Art Law, Determination of National Importance, Canadian Cultural Review Board Heffel Decision

On June 12, 2018, the Federal Court of Canada (the Court) rendered its decision in Heffel Gallery Limited v. The Attorney General of Canada, 2018 FC 605 (the Heffel Decision). The Court determined that the Review Board’s determination that the painting is of national importance was unreasonable.

The Review Board is bound by the interpretation of the national importance requirement adopted by the Court, which is now applicable to its decision-making in both requests for review of applications for export permits and applications for certification of cultural property.

The Attorney General of Canada has appealed the Heffel Decision to the Federal Court of Appeal.  Nevertheless, the Review Board is bound to apply the Heffel Decision while the appeal is pending.

Until further notice, the Review Board will provide an applicant of an application for certification of cultural property with the option to either:

a) demonstrate that the object that is the subject of the application meets the test for national importance established by the Court in the Heffel Decision;


b) request the Review Board defer rendering its decision in the application until after the Federal Court of Appeal renders its decision in the appeal of the Heffel Decision.

An applicant who elects the first option must address, in its statement of outstanding significance and national importance (OS/NI Statement) included as part of its application for certification, how the object that is the subject of the application has a direct connection with the cultural heritage that is particular to Canada.

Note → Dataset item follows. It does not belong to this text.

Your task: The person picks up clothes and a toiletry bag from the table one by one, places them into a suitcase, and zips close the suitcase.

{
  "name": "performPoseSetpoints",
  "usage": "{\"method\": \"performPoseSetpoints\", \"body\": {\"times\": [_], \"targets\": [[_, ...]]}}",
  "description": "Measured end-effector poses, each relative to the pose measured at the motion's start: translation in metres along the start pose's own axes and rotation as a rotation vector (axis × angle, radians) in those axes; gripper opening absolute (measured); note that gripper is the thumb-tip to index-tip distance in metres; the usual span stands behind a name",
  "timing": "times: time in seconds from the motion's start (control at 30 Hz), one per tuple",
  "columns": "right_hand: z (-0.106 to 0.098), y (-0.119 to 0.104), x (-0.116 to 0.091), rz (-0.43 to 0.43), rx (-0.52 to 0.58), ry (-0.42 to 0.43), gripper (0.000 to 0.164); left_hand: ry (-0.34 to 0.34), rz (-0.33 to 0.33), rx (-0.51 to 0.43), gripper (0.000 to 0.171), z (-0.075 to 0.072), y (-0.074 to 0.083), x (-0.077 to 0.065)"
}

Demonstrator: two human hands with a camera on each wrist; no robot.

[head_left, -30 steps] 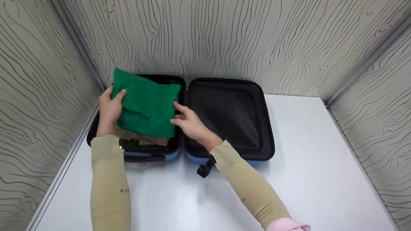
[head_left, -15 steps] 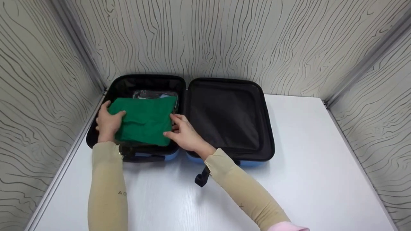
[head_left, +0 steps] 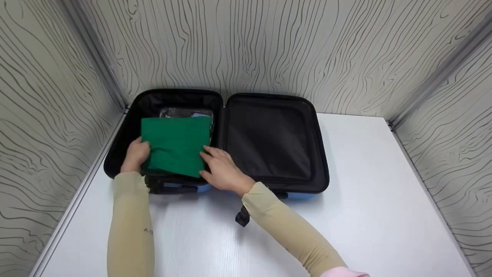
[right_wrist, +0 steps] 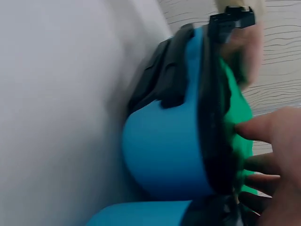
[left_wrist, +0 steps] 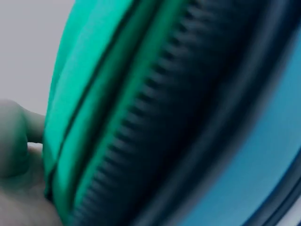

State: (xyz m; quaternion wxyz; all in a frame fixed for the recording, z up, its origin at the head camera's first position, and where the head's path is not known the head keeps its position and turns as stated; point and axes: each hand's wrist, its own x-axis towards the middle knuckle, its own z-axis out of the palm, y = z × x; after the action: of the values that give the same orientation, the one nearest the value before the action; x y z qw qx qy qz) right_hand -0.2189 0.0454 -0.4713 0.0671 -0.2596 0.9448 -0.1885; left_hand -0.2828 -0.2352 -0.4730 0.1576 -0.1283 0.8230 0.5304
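A folded green cloth (head_left: 175,144) lies in the left half of an open blue suitcase (head_left: 163,91), its near edge slanting down to the right. My left hand (head_left: 136,154) is at the cloth's left edge, the thumb against it and the other fingers hidden down inside the suitcase. In the left wrist view, stacked folds of the green cloth (left_wrist: 89,94) stand beside the zipper teeth (left_wrist: 146,101). My right hand (head_left: 225,169) touches the right edge with spread, fairly straight fingers. The right wrist view shows these fingertips (right_wrist: 247,127) against the green fabric.
Behind the cloth, a clear plastic pouch (head_left: 175,112) shows inside the suitcase. The black-lined right half (head_left: 269,138) lies open beside it. A white table (head_left: 369,184) is underneath, with wood-patterned walls (head_left: 269,46) around it.
The cloth has come down into the suitcase from a raised, tilted position and now lies flatter. Both hands moved down with it; the left fingers sank out of sight, the right fingers straightened.
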Motion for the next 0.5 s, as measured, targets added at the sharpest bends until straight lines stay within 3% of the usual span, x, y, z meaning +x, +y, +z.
{"method": "performPoseSetpoints", "body": {"times": [0.13,0.27,0.5], "targets": [[0.008,0.002,-0.001,-0.017,-0.096,-0.019,0.059,-0.009,-0.012,0.005,0.062,0.000,-0.005,0.002],[0.008,0.005,-0.002,-0.021,-0.070,-0.015,0.061,0.028,-0.002,0.047,0.064,0.000,-0.006,0.001],[-0.001,0.015,-0.009,-0.017,0.040,0.012,0.063,0.248,0.049,0.373,0.069,0.007,-0.008,-0.011]]}}
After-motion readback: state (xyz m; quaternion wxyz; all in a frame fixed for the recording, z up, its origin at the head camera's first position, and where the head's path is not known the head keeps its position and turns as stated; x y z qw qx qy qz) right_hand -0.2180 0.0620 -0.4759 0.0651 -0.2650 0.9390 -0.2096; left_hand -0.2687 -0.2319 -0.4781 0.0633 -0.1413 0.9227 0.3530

In determining whether an object meets the test for national importance established by the Court in the Heffel Decision, the factors that the Review Board will consider include:

a) the extent to which the object has a connection to Canada or to Canadian heritage;

b) the extent to which the object had an influence on the Canadian public, the practices of Canadian creators or Canadians working in a particular field of work or study; and

c) the extent to which the object’s connection to the cultural heritage is particular to Canada.

This test and these factors will be applied by the Review Board with respect to applications for certification of objects that were made by Canadian creators, objects that were created by creators who are not Canadian, and objects for which there are no creators (e.g. meteorites and mineral specimens).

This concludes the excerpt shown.